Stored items
___

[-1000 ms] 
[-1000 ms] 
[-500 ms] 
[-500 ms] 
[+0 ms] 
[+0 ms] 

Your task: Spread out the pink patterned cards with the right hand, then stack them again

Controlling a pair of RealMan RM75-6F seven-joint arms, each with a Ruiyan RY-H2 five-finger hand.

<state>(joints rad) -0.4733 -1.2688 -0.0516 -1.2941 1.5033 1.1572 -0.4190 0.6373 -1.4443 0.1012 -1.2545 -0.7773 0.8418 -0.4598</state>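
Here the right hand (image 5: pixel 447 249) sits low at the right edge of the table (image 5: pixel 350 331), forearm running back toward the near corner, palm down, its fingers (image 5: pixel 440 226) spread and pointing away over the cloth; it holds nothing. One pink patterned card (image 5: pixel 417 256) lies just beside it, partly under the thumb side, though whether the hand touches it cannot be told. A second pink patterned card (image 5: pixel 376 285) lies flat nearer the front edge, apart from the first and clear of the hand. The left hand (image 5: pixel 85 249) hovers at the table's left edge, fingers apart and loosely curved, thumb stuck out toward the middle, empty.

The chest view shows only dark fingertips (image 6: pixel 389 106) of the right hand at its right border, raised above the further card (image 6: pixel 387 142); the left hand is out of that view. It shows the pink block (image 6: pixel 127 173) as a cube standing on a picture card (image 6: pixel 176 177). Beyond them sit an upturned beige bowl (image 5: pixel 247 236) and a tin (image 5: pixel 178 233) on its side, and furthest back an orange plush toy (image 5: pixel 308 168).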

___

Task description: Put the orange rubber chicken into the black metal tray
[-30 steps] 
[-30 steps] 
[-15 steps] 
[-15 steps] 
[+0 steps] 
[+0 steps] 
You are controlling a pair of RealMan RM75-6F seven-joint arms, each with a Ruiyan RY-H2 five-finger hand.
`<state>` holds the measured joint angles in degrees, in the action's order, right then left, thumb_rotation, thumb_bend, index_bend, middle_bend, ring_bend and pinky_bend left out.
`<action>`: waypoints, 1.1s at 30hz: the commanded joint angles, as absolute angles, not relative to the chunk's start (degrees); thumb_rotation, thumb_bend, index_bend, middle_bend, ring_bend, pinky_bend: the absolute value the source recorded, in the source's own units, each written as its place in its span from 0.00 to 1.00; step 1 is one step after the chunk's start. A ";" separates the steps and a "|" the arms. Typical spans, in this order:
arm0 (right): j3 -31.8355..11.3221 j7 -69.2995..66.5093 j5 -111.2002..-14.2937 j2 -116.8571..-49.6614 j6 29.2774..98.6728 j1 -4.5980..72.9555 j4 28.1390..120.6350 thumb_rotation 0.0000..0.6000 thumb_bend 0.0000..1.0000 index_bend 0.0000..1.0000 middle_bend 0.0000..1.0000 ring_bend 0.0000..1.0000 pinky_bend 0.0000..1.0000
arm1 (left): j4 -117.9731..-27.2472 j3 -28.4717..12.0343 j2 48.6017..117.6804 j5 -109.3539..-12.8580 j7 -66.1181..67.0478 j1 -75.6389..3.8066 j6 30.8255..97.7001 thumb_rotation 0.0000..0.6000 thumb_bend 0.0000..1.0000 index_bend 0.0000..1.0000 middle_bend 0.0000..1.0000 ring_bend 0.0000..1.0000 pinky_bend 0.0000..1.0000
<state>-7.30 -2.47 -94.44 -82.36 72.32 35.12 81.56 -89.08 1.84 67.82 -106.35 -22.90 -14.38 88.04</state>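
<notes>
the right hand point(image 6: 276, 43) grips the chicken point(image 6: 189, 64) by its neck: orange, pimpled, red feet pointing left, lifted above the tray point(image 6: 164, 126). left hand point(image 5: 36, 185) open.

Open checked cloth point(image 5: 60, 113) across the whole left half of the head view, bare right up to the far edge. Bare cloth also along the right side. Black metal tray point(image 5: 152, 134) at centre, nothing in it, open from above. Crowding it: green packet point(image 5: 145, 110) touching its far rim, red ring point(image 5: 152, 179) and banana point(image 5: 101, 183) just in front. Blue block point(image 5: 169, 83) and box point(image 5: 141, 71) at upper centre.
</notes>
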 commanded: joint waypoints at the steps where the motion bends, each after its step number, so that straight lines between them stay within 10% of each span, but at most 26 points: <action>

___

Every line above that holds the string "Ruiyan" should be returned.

■ Output for this task ■
Controlling a pair of RealMan RM75-6F seven-joint arms, each with a Ruiyan RY-H2 five-finger hand.
You are controlling a pair of RealMan RM75-6F seven-joint arms, each with a Ruiyan RY-H2 five-finger hand.

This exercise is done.